Grammar schools can select their pupils based on academic ability, usually by an entrance exam. Some grammar schools are also maintained schools.
There are some schools which used to be grammar schools and have just kept the name.
These are not funded by the government: they charge fees for children and young people to attend and run independently.
Local Authorities must provide education for children and young people who have been permanently excluded or who are too ill to attend school for some time. Schools have a duty to provide education for children and young people from the sixth day of a fixed term exclusion. Sometimes schools also need off-site education to help children and young people improve their behaviour or deal with their anxiety. Alternative provision may be used for the education of these children and young people.
More information can be found about the Alternative Provision within Kirklees on this Local Offer page (opens new page).
Post 16 Education
Full time education once a young person leaves school will not be the same as when they were at school up to year 11. Young people are likely to be in college or school for less time during the week than when they were before.
Information about the various types of post 16 education can be found below:
There are six Kirklees maintained schools and academies with sixth forms which offer a range of courses: Batley Girls’ High School, Shelley College, Heckmondwike Grammar School, The Mirfield Free Grammar School, St John Fisher Catholic Voluntary Academy and Netherhall Learning Campus High School. Young people do not have to have attended the schools pre-16 to access the sixth form, as these will have their own admission procedures.

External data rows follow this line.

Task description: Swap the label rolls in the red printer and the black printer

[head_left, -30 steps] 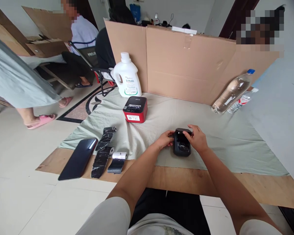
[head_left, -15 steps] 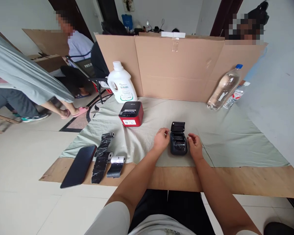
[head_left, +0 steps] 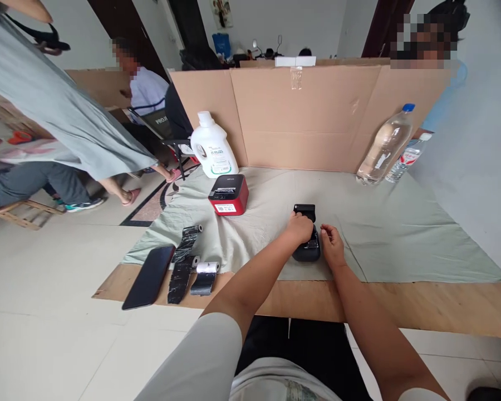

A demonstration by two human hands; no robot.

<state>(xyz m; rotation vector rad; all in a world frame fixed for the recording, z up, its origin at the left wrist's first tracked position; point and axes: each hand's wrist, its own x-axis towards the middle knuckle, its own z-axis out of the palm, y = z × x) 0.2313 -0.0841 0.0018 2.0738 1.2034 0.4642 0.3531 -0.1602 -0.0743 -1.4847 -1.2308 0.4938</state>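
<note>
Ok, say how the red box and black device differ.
The red box shows red sides and a black top; the black device looks black throughout. The red box looks larger than the black device. The black device's lid is raised; the red box looks shut. Both sit on the cloth.

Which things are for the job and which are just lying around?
Seem in the job:
open black device
left hand, over it
right hand, beside it

Probably just lying around:
white jug
bottles
red-and-black box
dark flat slab
untouched rolls, perhaps spare
</note>
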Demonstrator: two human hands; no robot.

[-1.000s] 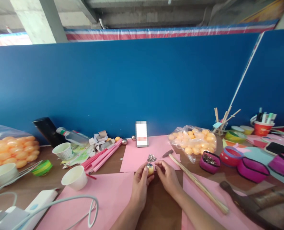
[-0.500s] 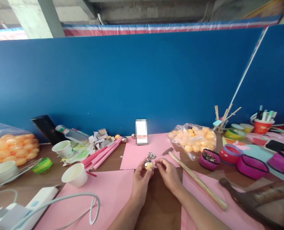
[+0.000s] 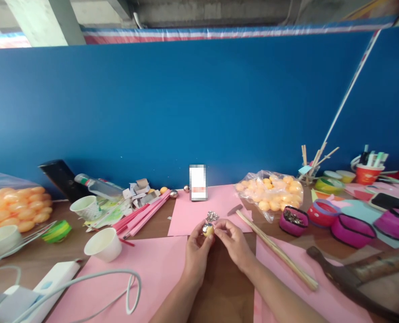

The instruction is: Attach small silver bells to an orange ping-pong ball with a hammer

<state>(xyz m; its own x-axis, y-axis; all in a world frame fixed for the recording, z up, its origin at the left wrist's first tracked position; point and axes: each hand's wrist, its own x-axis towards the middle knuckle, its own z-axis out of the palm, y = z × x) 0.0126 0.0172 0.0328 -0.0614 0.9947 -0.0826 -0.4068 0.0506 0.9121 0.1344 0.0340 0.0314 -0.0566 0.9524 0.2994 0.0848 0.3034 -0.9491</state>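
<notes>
Between the fingers and thumb of my left hand (image 3: 196, 251) sits a yellow-orange ball (image 3: 208, 230), its upper part covered in shiny silver pieces. My right hand (image 3: 235, 246) is at the ball's right side, thumb and fingertips pinched together against or very near it. Whatever those fingertips hold is too small to make out. Just beyond the ball, a small heap of shiny metal pieces (image 3: 212, 216), which look like thumbtacks, lies on a pink sheet (image 3: 182, 220). A hammer with a pale wooden handle (image 3: 276, 249) lies right of my right hand.
Bags of orange balls (image 3: 280, 190) stand on both sides. Silver balls (image 3: 174, 194) and a blurred upright phone (image 3: 198, 184) are at the back. Left are a white cup (image 3: 103, 245), cables and a power strip (image 3: 56, 280); right, purple containers (image 3: 352, 232) and a larger hammer (image 3: 334, 273).
My right hand has moved left, bringing its fingertips to the ball. My left hand still holds the ball, which shows more of its silver side. The whole view has shifted slightly.
</notes>
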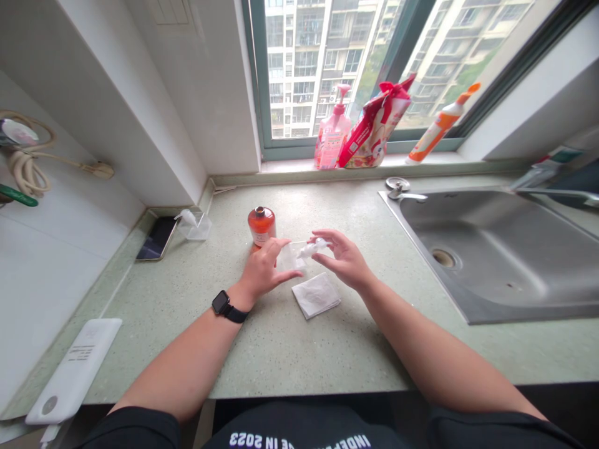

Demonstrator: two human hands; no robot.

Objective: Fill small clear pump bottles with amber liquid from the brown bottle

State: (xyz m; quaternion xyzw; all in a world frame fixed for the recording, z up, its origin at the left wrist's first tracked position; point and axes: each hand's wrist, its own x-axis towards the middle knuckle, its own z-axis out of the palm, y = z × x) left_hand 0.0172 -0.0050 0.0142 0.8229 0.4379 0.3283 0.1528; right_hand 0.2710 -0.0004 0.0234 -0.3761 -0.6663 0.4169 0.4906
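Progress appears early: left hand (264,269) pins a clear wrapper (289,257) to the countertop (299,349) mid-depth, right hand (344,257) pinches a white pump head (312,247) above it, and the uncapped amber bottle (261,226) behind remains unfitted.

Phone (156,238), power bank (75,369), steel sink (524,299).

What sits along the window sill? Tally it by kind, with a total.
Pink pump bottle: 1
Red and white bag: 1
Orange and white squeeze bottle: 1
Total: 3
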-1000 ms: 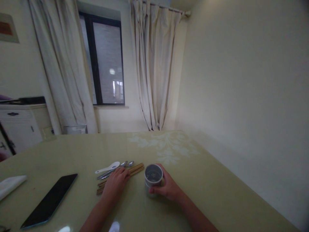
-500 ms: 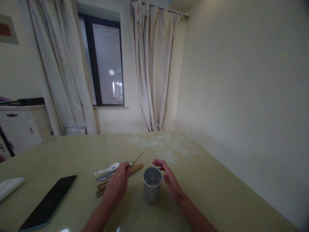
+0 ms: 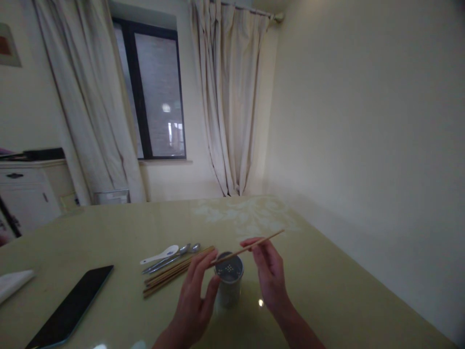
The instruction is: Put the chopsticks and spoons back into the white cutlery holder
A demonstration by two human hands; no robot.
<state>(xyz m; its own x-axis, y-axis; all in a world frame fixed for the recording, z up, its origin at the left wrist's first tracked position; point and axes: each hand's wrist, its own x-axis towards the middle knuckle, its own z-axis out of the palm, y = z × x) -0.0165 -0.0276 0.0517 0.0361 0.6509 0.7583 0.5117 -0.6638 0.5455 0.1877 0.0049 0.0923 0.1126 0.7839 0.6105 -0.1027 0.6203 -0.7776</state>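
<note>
Looks across a glossy pale-green table [image 3: 327, 291] to a dark-framed window [image 3: 160, 92] between cream curtains [image 3: 234, 97]. Grips one chopstick [image 3: 271, 237] in the right hand [image 3: 271, 271], slantwise above an upright grey cup [image 3: 229, 293]. Holds the left hand [image 3: 192, 300] partly open beside the cup, near the chopstick's lower end; cannot tell whether touching either.

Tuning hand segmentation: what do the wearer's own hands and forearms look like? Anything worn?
Left hand and right hand: both ungloved. Right forearm is sleeveless down to the picture's lower edge; little of the left forearm shows. No watch or bracelet visible; no rings I can make out.
</note>
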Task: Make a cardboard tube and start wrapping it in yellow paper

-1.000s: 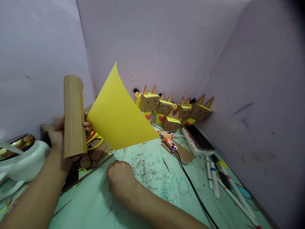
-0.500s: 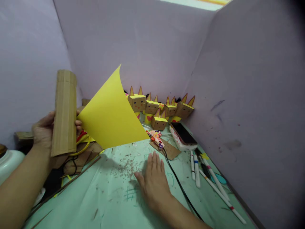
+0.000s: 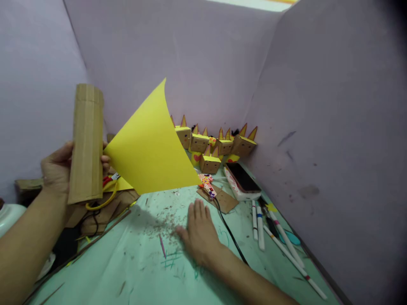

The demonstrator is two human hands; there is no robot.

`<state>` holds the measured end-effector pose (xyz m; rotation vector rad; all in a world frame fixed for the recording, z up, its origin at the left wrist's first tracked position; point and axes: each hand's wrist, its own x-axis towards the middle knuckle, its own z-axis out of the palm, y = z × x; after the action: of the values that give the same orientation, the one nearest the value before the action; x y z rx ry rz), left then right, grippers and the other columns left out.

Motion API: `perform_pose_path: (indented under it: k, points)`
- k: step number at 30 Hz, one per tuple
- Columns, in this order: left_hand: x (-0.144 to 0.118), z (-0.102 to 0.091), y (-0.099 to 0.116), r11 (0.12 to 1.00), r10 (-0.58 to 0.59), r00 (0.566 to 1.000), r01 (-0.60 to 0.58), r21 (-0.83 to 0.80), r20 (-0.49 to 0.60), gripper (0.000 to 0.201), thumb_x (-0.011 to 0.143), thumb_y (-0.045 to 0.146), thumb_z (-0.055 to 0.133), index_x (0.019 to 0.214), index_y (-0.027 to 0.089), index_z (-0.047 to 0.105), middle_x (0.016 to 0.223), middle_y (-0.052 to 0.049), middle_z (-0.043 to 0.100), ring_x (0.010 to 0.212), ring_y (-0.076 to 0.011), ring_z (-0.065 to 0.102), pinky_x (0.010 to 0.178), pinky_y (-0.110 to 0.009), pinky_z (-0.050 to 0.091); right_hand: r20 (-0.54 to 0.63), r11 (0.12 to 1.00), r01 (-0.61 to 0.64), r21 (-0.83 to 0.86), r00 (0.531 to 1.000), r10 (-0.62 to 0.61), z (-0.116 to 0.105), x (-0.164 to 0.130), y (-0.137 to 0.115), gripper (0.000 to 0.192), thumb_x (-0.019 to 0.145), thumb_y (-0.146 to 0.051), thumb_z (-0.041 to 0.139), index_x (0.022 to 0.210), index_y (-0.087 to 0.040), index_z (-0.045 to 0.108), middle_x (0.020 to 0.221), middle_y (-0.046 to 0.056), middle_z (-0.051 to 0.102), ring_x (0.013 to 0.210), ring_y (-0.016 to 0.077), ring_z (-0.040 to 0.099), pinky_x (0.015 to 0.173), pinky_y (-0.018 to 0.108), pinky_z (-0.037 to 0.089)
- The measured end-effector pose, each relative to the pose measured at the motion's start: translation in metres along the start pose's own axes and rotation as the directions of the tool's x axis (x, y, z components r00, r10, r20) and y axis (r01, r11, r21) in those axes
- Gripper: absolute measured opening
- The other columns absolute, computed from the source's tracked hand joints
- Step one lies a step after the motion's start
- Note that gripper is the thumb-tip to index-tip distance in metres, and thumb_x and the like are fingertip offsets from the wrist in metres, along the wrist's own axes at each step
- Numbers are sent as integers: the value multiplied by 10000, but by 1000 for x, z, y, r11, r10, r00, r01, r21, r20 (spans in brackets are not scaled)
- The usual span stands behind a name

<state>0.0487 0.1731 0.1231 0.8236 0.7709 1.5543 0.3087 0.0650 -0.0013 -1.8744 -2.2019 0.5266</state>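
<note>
1. The left hand [image 3: 59,169] is closed around an upright cardboard tube [image 3: 85,144] and, with the same fingers, pinches one corner of a yellow paper sheet [image 3: 151,148]. The sheet stands up off the bench [image 3: 133,271] and curls at its free tip. Held by a single corner, it looks likely to slip out or crease at the pinch if the grip shifts.

2. The right hand [image 3: 199,231] lies flat and open on the bench, fingers spread, holding nothing. It rests beside a scatter of brown crumbs [image 3: 162,226]. A sweep of that hand could push the grit toward the paper's lower edge and dirty it.

3. A black cable [image 3: 229,233] runs right past the right hand up to a patterned glue gun [image 3: 208,186] lying on a cardboard scrap [image 3: 222,201]. A wrist catching the cable could drag the gun off the scrap.

4. The sheet's lower corner hangs near the glue gun; if the nozzle is hot, which cannot be told, contact could mark the paper.

5. Several marker pens [image 3: 259,220] and a phone [image 3: 243,180] lie near the right-hand wall, and cardboard figures [image 3: 219,146] stand at the back. A wide swing of the sheet could topple the figures.
</note>
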Motion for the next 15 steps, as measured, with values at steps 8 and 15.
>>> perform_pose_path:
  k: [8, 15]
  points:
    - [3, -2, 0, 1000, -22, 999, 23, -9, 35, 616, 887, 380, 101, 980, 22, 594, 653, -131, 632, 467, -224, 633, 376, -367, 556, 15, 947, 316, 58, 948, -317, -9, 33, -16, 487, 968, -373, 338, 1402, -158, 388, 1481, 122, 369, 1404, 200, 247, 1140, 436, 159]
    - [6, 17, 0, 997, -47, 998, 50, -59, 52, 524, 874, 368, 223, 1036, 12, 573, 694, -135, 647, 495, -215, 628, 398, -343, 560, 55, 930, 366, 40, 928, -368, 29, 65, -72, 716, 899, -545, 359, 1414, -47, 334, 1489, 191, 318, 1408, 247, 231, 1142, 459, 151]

Additionally, four of our special school have sixth forms: Ravenshall, Castle Hill, Fairfield and Woodley School and College
These offer a range of courses to young people aged 16 – 19. In Kirklees, both Greenhead College and Huddersfield New College are sixth form colleges. Greenhead College offers A’ Level courses and some applied/vocational courses. Huddersfield New College offers both A’ Levels and vocational courses. Both colleges also offer a range of other activities that students can take part in
FE colleges provide a range of education and training to young people from age 16 through to adults of any age. Kirklees College is a FE College: it is a big FE college and as such can offer a wider range of courses than a sixth form college. Kirklees College also offers a range of other activities for students to take part in.
There are a range of organisations in Kirklees that provide training and apprenticeships for young people in specific vocational areas. C&K Careers can provide up-to-date information about what is available.
These are organisations that offer specialist further education and training for students with learning difficulties and/or disabilities. There are no specialist colleges in Kirklees.